- Born: 11 August 1644 Le Puy-en-Velay, Velay, Kingdom of France
- Died: 15 January 1673 (aged 28)
- Occupation: Teacher
- Known for: Founder of the Congrégation des Sœurs de l’Enfant-Jésus

= Anne-Marie Martel =

Anne-Marie Martel (11 August 1644 – 15 January 1673) was a French Roman Catholic woman who gave religious instruction to poor women and children in Le Puy-en-Velay, Haute-Loire.
She attracted other women who formed a teaching congregation, which was officially recognized by the church after her death and is now the Congrégation des Sœurs de l’Enfant-Jésus.

==Life==

The story of Anne-Marie Martel is known only from the notes of Antoine Tronson, the priest of Saint-Sulpice who was her confessor.
She was born in Le Puy-en-Velay on 11 August 1644.
Her father was a magistrate.
She was born at a time when Catholicism had triumphed after the French Wars of Religion.
The king and the Parlement of Paris were taking care to preserve the independence of the Gallican Church, and the country was swept by a wave of religious feeling.
Anne-Marie Martel was strongly influenced by the priests of Saint-Sulpice who had founded the Seminary of Le Puy and were in charge of the parish church of Saint-Georges, today the chapel of the Grand-Séminaire du Puy.

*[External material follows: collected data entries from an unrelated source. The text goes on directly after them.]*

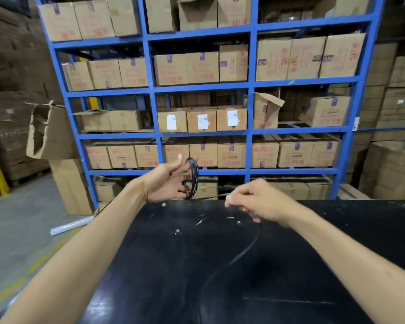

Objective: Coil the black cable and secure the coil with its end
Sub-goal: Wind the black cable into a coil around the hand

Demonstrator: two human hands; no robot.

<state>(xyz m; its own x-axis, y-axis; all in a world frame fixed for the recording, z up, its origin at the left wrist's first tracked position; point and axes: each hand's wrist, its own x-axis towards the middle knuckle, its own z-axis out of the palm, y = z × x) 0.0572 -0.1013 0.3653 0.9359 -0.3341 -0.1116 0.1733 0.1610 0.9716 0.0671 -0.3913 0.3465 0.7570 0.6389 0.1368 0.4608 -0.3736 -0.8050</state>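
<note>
A small coil of thin black cable is wound around the fingers of my left hand, which is raised above the far edge of the black table. From the coil a strand runs right to my right hand, which pinches it between thumb and fingers. Below that hand the loose cable trails down and curves across the tabletop toward me, hard to see against the black surface.
Blue metal shelving packed with cardboard boxes stands right behind the table. A torn open box leans at the left, and a white tube lies on the concrete floor. Small white scraps dot the tabletop.
</note>
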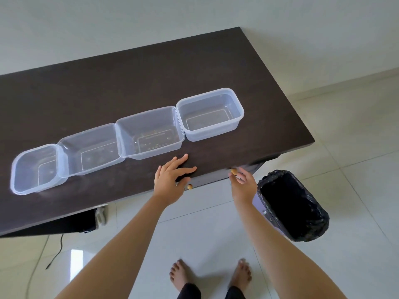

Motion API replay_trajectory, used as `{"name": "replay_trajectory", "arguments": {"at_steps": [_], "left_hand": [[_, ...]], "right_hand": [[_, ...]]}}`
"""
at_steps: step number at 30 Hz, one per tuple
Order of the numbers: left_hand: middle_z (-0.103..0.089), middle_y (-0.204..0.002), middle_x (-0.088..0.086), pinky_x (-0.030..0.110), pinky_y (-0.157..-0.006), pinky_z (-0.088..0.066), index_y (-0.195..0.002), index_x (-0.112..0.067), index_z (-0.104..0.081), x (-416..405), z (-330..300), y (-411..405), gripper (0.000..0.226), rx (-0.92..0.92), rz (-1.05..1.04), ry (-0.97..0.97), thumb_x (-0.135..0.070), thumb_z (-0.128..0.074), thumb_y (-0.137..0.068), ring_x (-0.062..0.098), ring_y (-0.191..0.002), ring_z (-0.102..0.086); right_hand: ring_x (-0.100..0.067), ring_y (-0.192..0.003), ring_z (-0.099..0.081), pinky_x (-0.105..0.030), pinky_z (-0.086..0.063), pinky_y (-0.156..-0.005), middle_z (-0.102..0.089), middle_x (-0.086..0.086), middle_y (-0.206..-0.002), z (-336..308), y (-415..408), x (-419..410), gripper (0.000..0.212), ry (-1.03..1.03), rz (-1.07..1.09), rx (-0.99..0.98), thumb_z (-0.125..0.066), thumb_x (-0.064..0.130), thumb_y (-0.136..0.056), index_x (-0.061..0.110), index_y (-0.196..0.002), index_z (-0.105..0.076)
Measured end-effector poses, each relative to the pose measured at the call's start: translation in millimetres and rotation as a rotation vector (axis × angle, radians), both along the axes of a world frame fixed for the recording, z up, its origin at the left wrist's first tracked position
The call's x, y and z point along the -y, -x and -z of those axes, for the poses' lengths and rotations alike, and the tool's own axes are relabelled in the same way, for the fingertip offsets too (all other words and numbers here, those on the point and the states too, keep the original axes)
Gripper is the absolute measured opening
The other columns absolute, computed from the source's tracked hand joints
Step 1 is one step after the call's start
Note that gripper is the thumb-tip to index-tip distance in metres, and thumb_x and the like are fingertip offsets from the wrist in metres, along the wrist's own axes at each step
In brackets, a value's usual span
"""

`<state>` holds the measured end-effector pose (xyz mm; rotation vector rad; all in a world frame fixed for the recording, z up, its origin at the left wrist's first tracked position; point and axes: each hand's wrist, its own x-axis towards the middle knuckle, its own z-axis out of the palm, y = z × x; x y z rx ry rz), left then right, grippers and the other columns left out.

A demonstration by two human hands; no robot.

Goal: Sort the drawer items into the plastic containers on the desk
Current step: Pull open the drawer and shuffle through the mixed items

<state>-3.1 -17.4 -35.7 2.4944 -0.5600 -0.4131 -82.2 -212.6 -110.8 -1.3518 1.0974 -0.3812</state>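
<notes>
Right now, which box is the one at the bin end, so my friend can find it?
Find the dark desk with four clear boxes in a row. Go to the end nearest the black bin. That box has the roundest corners and a cloudier, whiter look.

Dark brown rectangular wooden desk [129,67]: four clear rectangular plastic containers [149,132] stand directly on its top in one slanted row along the front half, neighbouring rims touching. The rightmost is near the right edge, the leftmost near the front edge.
</notes>
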Motion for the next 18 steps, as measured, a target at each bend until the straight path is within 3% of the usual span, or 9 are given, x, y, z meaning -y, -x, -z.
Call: {"name": "replay_trajectory", "arguments": {"at_steps": [3,7,9,15,18], "left_hand": [[-0.034,-0.148,-0.023,0.050,-0.117,-0.006,-0.116,-0.046,-0.062,2,0,1,0.038,0.003,-0.022,-0.013,-0.017,-0.058,-0.092,0.014,-0.144,-0.023],[-0.036,-0.147,-0.022,0.051,-0.116,-0.007,-0.116,-0.044,-0.062,4,0,1,0.038,0.009,-0.033,-0.022,-0.016,-0.059,-0.091,0.014,-0.144,-0.023],[-0.036,-0.147,-0.022,0.052,-0.116,-0.008,-0.116,-0.044,-0.062,4,0,1,0.038,0.014,-0.035,-0.025,-0.016,-0.059,-0.091,0.014,-0.143,-0.024],[-0.036,-0.147,-0.022,0.053,-0.116,-0.010,-0.116,-0.045,-0.061,4,0,4,0.039,0.045,-0.037,-0.033,-0.015,-0.060,-0.090,0.014,-0.143,-0.024],[-0.036,-0.147,-0.022,0.053,-0.117,-0.009,-0.116,-0.045,-0.062,5,1,3,0.040,0.044,-0.044,-0.026,-0.015,-0.061,-0.090,0.014,-0.143,-0.024]], "right_hand": [[-0.007,-0.078,-0.066,-0.007,-0.049,-0.065,-0.072,-0.006,-0.095,8,-7,3,0.026,0.023,0.018,0.001,-0.078,0.010,-0.076,0.009,-0.101,-0.071],[0.002,-0.065,-0.065,-0.005,-0.049,-0.063,-0.073,-0.013,-0.091,13,-16,8,0.020,-0.032,0.072,0.027,-0.079,0.003,-0.072,0.005,-0.090,-0.070],[-0.003,-0.067,-0.064,-0.003,-0.047,-0.061,-0.072,-0.011,-0.088,12,-18,13,0.019,-0.036,0.062,0.019,-0.079,0.002,-0.072,0.003,-0.089,-0.071],[-0.014,-0.072,-0.064,-0.021,-0.048,-0.070,-0.070,-0.006,-0.082,8,-17,17,0.016,-0.105,0.053,0.043,-0.078,0.000,-0.071,0.008,-0.082,-0.071],[-0.011,-0.071,-0.064,-0.018,-0.048,-0.067,-0.071,-0.005,-0.082,10,-14,19,0.017,-0.119,0.059,0.026,-0.076,0.001,-0.071,0.007,-0.086,-0.072]]}}
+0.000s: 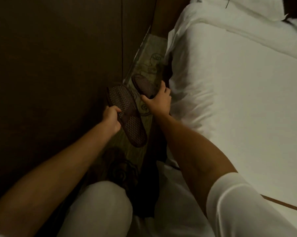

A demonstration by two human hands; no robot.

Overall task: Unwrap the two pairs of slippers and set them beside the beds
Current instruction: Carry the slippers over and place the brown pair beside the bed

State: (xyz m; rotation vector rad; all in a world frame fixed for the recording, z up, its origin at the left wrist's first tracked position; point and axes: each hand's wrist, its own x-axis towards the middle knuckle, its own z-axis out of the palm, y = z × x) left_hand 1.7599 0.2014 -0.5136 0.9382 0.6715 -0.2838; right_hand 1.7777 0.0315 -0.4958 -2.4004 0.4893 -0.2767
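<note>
Slippers sit one in each of my hands: two dark brown slippers with a honeycomb-textured sole, both turned sole-up toward the camera. My left hand [112, 119] has its fingers curled round the edge of the nearer slipper [127, 115], gripping it about midway along its length, so that its toe end points toward 5 o'clock and its heel toward 11 o'clock. My right hand [159, 101] grips the farther slipper [144, 85] from the 4 o'clock side, thumb spread along its lower edge and fingers wrapped over its far edge. The two slippers lie near each other but apart, the farther one at 1 o'clock of the nearer one.

Both are held above a narrow strip of green-beige patterned carpet [151, 53] that runs between a dark brown wood wall panel [58, 65] at 9 o'clock and a bed with white linen [238, 100] at 3 o'clock. I cannot tell whether either slipper touches the carpet. My right hand is just beside the hanging edge of the white bedding. My knee in pale trousers [100, 207] shows at 6 o'clock, and a white sleeve [238, 202] covers my right upper arm.
</note>
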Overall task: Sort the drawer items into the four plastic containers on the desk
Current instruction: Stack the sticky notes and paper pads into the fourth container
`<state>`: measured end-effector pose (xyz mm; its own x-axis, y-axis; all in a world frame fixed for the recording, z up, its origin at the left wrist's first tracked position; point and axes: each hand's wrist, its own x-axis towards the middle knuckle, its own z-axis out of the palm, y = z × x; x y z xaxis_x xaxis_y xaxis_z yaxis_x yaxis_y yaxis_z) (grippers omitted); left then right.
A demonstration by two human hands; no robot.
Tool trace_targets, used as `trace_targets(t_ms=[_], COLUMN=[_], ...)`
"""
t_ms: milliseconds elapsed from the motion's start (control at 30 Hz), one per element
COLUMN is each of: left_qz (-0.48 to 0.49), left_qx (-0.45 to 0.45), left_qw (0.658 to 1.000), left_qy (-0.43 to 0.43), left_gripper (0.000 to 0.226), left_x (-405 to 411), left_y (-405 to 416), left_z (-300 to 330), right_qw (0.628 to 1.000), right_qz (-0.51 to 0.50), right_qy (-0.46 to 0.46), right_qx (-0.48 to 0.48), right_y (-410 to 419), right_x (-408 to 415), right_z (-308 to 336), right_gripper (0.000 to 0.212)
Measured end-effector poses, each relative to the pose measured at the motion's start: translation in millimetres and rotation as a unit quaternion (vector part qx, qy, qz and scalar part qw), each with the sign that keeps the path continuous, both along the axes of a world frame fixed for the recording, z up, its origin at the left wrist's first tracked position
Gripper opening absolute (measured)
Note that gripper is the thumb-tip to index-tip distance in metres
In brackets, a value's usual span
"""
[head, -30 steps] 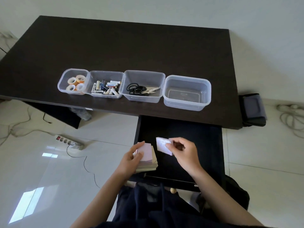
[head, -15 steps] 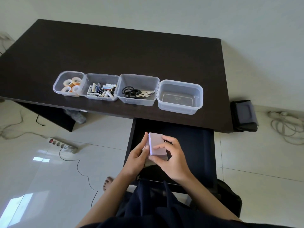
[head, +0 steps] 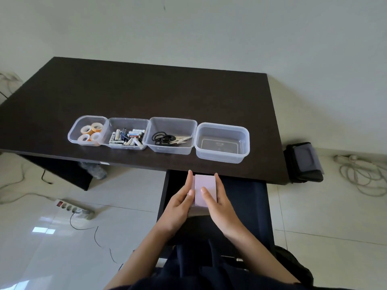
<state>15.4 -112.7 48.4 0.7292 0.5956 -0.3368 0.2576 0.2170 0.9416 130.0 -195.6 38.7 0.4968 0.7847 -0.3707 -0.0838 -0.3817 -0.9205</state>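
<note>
I press a stack of pale pink sticky notes (head: 204,182) between my left hand (head: 181,200) and my right hand (head: 215,200), above the open black drawer (head: 243,197). Four clear plastic containers stand in a row on the dark desk (head: 146,95). The leftmost container (head: 73,130) has tape rolls (head: 90,132). The second container (head: 129,121) has batteries (head: 126,137). Black-handled scissors (head: 165,138) lie in the third container (head: 173,122). The rightmost container (head: 222,128) has nothing in it.
A power strip (head: 73,207) with a black cord lies on the tiled floor at the left. A dark bag (head: 304,162) sits on the floor by the desk's right side, with coiled white cable (head: 362,174) beyond it. My dark clothing fills the bottom of the view.
My right hand brought a separate pad onto the stack in my left hand. Both hands now clamp the combined stack and have lifted it toward the desk edge.
</note>
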Motion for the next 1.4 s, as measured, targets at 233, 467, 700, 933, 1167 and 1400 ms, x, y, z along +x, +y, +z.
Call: trace_targets(t_ms=[233, 467, 700, 933, 1167, 1400], left_qz=[-0.059, -0.056, -0.054, -0.007, -0.022, -0.052], left_qx=[-0.049, -0.005, 0.005, 0.051, 0.275, 0.294], left_qw=[0.997, 0.998, 0.999, 0.998, 0.937, 0.925], left_qy=[-0.023, -0.009, -0.006, -0.026, 0.217, 0.235], left_gripper=[0.079, 0.080, 0.104, 0.047, 0.049, 0.057], left_x=[19, 43, 68, 102, 111, 116], left_y=[11, 19, 41, 84, 131, 148], left_z=[11, 37, 46, 62, 17, -1], right_qw=[0.999, 0.993, 0.998, 0.992, 0.987, 0.976], right_qz=[0.008, -0.086, -0.024, -0.083, -0.085, -0.031], right_qy=[-0.022, 0.072, 0.056, 0.068, 0.045, -0.002], right_qx=[0.033, 0.038, -0.036, -0.070, -0.126, -0.216], right_y=[12, 24, 50, 97, 134, 161], right_x=[12, 37, 72, 119, 144, 144], right_z=[18, 46, 73, 70, 32, 7], right_gripper=[0.079, 0.050, 0.045, 0.069, 0.078, 0.048])
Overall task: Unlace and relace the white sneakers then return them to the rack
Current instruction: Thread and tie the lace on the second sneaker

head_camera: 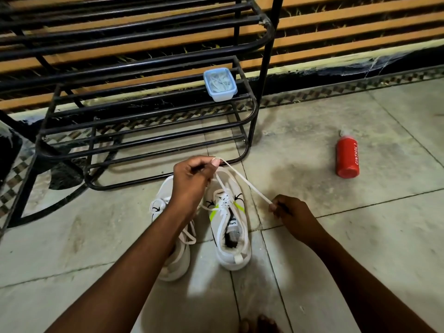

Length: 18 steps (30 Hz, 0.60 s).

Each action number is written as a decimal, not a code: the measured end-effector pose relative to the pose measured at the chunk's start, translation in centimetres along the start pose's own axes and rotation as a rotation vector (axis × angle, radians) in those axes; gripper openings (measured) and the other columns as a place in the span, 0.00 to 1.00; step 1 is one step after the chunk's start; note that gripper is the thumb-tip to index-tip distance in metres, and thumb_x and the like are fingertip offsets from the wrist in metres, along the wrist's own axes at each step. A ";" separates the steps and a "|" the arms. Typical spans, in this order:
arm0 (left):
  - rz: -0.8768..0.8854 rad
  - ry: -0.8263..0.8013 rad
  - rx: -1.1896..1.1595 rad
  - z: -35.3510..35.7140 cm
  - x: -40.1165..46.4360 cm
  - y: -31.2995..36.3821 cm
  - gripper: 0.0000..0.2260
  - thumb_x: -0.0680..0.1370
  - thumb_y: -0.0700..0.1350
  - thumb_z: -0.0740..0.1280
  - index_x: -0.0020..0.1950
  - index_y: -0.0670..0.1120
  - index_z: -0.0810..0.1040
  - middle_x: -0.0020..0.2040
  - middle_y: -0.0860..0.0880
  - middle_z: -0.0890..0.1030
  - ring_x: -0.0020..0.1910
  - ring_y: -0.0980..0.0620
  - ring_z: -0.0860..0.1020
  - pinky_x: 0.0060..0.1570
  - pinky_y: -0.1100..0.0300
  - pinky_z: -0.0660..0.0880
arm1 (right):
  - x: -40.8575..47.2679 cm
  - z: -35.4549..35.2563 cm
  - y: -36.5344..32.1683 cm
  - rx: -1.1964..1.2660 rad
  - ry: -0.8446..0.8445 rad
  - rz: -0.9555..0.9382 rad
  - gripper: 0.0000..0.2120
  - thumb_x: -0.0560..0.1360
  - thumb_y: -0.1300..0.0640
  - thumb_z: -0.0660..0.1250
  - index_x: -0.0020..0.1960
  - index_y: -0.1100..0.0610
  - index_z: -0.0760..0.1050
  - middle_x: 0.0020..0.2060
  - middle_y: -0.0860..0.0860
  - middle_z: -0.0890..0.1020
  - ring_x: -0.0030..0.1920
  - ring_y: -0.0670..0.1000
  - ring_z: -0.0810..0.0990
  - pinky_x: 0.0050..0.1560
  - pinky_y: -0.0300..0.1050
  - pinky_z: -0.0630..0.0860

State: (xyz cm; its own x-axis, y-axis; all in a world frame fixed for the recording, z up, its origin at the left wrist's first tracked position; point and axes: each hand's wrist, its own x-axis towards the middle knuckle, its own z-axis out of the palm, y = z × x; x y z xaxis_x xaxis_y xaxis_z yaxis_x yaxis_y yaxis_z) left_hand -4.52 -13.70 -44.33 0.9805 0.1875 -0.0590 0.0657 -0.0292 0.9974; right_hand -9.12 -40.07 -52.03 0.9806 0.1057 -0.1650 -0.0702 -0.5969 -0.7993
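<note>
both hands are closed on the same lace: the left hand (192,175) pinches it between thumb and forefinger up above the toe of the right-hand sneaker (228,219), and the right hand (289,212) pinches the far end, off to the side just above the floor (360,236). the lace (242,180) runs taut between the two pinches, and another strand drops from the left hand down to the eyelets.

from the head camera, the only view there is, both white sneakers stand side by side on the tiles in front of the black rack (144,116), toes toward it. the left-hand sneaker (173,236) is half hidden under the left forearm, its lace lying in loose loops. whether this lace is coming out or going in, i cannot tell from here.

to do this well i'd keep the pull in line with the eyelet, not across it, so the shoe does not tip or slide. nothing pins the shoe down, so short gentle draws seem wiser than one long tug. keeping the lace flat, untwisted, and the two ends even would save redoing it.

on the rack's low shelf sits a small lidded plastic box (220,84); a red bottle (347,157) lies on the floor well apart to the right.
</note>
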 end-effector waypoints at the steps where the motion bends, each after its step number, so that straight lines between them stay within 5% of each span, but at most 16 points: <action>1: 0.001 -0.004 0.001 0.2 0.1 -0.1 0.06 0.79 0.40 0.74 0.51 0.38 0.86 0.36 0.44 0.81 0.31 0.55 0.73 0.34 0.62 0.72 | -0.1 0.2 0.5 -0.017 0.009 0.010 0.17 0.80 0.62 0.66 0.39 0.44 0.76 0.34 0.49 0.80 0.35 0.50 0.78 0.36 0.43 0.71; 7: 0.038 -0.161 0.078 1.8 0.6 0.9 0.08 0.79 0.37 0.73 0.57 0.36 0.84 0.42 0.44 0.86 0.41 0.50 0.85 0.42 0.60 0.81 | -0.5 1.4 0.3 -0.020 0.136 0.016 0.19 0.75 0.61 0.74 0.35 0.39 0.76 0.42 0.50 0.80 0.46 0.52 0.76 0.46 0.44 0.69; 11: 0.113 -0.122 0.464 1.4 0.0 -0.5 0.07 0.79 0.38 0.72 0.55 0.47 0.85 0.45 0.52 0.86 0.44 0.56 0.85 0.46 0.59 0.81 | -0.3 1.6 -2.3 0.307 0.086 0.003 0.05 0.76 0.59 0.74 0.42 0.54 0.86 0.37 0.51 0.85 0.40 0.48 0.82 0.44 0.42 0.74; 14: 0.062 -0.151 0.610 0.4 -3.3 -1.2 0.09 0.71 0.40 0.71 0.48 0.51 0.84 0.43 0.56 0.83 0.40 0.60 0.81 0.41 0.64 0.77 | 0.1 2.0 -4.6 0.557 0.113 -0.023 0.02 0.75 0.66 0.73 0.46 0.64 0.84 0.36 0.58 0.85 0.34 0.48 0.80 0.36 0.40 0.75; 18: 0.076 -0.208 0.737 -0.3 -7.1 -3.3 0.20 0.64 0.53 0.77 0.53 0.51 0.80 0.45 0.53 0.77 0.42 0.55 0.78 0.45 0.58 0.77 | 0.8 3.0 -6.6 0.735 0.078 -0.014 0.04 0.73 0.72 0.72 0.47 0.70 0.78 0.38 0.65 0.84 0.35 0.53 0.83 0.37 0.43 0.80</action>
State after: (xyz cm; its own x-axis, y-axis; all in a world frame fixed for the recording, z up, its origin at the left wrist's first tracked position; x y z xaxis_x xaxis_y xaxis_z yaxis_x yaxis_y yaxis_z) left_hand -11.78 -14.65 -47.23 0.9971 -0.0275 -0.0711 0.0321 -0.6953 0.7180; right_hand -8.43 -33.64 -48.61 0.9905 0.0359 -0.1327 -0.1355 0.0942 -0.9863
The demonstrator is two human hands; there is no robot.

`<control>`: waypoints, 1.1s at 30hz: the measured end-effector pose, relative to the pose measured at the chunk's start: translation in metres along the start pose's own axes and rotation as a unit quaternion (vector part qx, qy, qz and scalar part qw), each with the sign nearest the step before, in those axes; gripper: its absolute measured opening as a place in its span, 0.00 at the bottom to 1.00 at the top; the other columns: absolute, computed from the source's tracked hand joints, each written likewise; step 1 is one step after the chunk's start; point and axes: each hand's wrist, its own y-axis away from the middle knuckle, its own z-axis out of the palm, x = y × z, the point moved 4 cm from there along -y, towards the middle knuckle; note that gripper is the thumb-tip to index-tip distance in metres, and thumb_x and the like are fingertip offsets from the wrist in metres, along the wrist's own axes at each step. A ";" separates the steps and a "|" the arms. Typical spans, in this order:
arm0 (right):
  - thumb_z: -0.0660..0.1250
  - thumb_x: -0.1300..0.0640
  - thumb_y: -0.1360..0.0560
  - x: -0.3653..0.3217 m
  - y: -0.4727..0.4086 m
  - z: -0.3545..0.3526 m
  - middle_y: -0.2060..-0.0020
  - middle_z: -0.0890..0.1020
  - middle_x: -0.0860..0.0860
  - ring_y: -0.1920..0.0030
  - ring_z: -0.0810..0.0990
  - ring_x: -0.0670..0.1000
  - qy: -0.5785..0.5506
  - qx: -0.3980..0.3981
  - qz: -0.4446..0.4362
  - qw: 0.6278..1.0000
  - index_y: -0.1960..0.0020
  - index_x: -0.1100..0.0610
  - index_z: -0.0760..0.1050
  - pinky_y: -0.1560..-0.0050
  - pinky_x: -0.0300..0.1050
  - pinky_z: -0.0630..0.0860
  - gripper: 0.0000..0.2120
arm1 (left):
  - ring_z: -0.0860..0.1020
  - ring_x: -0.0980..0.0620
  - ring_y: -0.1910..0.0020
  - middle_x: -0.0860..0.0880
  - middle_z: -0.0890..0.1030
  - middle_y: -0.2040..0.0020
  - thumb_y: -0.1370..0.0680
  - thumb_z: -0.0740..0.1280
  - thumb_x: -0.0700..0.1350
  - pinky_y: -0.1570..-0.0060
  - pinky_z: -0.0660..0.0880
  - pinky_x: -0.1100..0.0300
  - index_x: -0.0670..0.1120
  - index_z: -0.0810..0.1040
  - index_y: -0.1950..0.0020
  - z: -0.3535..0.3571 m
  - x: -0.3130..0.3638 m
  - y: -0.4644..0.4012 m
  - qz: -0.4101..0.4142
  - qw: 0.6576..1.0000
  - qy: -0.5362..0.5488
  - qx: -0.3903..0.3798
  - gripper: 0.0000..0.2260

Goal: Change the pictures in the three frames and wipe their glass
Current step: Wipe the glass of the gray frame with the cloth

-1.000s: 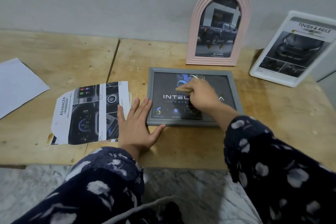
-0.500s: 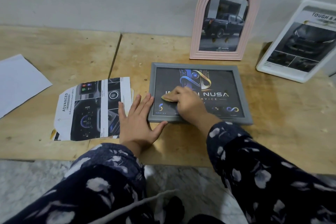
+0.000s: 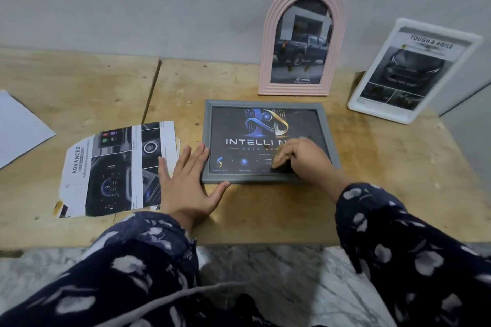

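Grey frame: lies flat, glass up, on the counter in front of me, with a dark print inside that reads "INTELLI" and a blue-and-gold logo above the words.
Left hand: my fingers are straight and spread, palm down on the counter; the fingertips reach the frame's left edge and my thumb lies along its lower left corner, steadying it.
Right hand: my fingers are curled and pressed down on the glass at the lower right part of the print; something small and dark shows under the fingertips, but I cannot tell what it is.
Pink frame: arched, stands upright against the wall just behind the grey frame, showing a dark pickup truck.
White frame: leans back against the wall at the far right, well apart from my hands, holding a sheet headed "TOUGH & AGILE" with a dark car.
Loose print: lies flat on the counter left of the grey frame, marked "ADVANCED", with dashboard photos; my left palm covers its right edge.
White sheet: plain paper at the far left edge of the counter.
Sleeves: dark blue with pale blotches, covering both my forearms.
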 end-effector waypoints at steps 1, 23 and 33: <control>0.55 0.72 0.33 -0.004 -0.012 -0.006 0.58 0.84 0.42 0.50 0.80 0.48 -0.012 0.025 0.020 0.999 0.62 0.46 0.84 0.40 0.48 0.74 0.26 | 0.51 0.56 0.23 0.58 0.58 0.23 0.29 0.51 0.72 0.27 0.39 0.39 0.54 0.59 0.23 0.000 0.000 -0.001 0.001 1.000 0.002 0.000 0.38; 0.53 0.59 0.34 -0.033 0.010 0.034 0.58 0.86 0.51 0.58 0.85 0.55 0.141 0.176 -0.053 0.973 0.57 0.54 0.86 0.57 0.45 0.81 0.21 | 0.51 0.54 0.23 0.58 0.60 0.24 0.29 0.50 0.73 0.29 0.37 0.36 0.54 0.61 0.24 0.003 -0.001 -0.001 -0.009 1.000 -0.008 -0.007 0.38; 0.54 0.61 0.26 -0.034 0.046 0.033 0.35 0.77 0.49 0.33 0.73 0.51 0.137 0.037 0.029 0.989 0.35 0.50 0.76 0.32 0.44 0.66 0.23 | 0.50 0.52 0.22 0.56 0.59 0.23 0.28 0.47 0.72 0.31 0.36 0.35 0.52 0.61 0.23 0.001 -0.001 0.000 0.002 0.998 -0.055 -0.001 0.38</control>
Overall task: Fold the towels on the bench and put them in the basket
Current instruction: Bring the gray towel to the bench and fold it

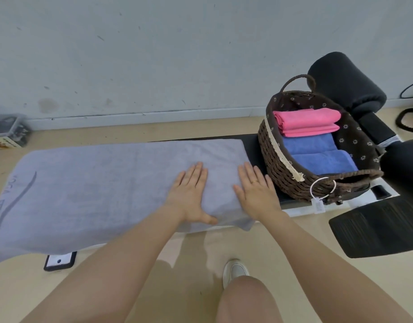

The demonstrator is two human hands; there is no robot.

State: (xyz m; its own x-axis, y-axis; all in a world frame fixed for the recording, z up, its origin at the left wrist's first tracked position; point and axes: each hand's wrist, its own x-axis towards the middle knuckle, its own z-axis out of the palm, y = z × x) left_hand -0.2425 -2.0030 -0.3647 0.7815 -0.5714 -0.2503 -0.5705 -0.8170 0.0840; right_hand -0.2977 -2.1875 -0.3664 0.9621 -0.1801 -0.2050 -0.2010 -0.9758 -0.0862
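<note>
Hands: left (189, 194) and right (256, 190) flat, fingers straight, pressing grey towel (96, 194), gripping nothing.
Basket (282, 164): three o'clock, part-filled.
Tip: smooth creases outward before folding.

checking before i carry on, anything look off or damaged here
The cream trim on the basket rim has come loose; its frayed end hangs near the front. A tag dangles from the handle. The grey towel lies flat under both hands.
</note>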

Anne-Marie Martel was a devout woman, and in 1666 her confessor invited her to minister to destitute women.
She visited the sick women of the Aiguilhe hospital, and taught them about God and the Christian life.
A year later she was asked to teach the catechism to street children.
With a companion, Catherine Felix, she taught the children and young people of the St Laurent district, and then in the St Jean district, where there were many lace makers.
Anne-Marie Martel was joined by other women, including the lace makers, who taught and gave religious instruction in Le Puy and surrounding communities.
The women formed groups called Assemblies in the city and the countryside.
They included the married Demoiselles de l'Instruction and the single Filles de l'Instruction, called Béates by the people.
Anne-Marie Martel died on 15 January 1673, exhausted by illness.

==Legacy==

In 1676 the congregation that Anne-Marie Martel had founded was officially recognized.
It took the name Ladies of Instruction of the Child Jesus (Dames de l’Instruction du Saint-Enfant-Jésus) in 1708, and its first Rule was adopted in 1730.
The Congrégation des Sœurs de l’Enfant-Jésus is present in France, Belgium, Argentina, Chile, Ecuador, Canada, Burkina Faso and Vietnam.
Reine Antier (1801–1883) attended the Société de l'Instruction du Saint-Enfant-Jésus du Puy, where her sister was a religious sister who later became Mother Superior.
She founded the associated Congrégation des Soeurs de l'Enfant-Jésus de Chauffailles, an order of teaching nuns.

In 2005 the Diocese of Le Puy submitted Anne-Marie Martel's name to the Vatican to start the process of beatification.
There is a Lycée Polyvalent Privé Anne Marie Martel in Le Puy-en-Velay on the Rue Anne-Marie Martel.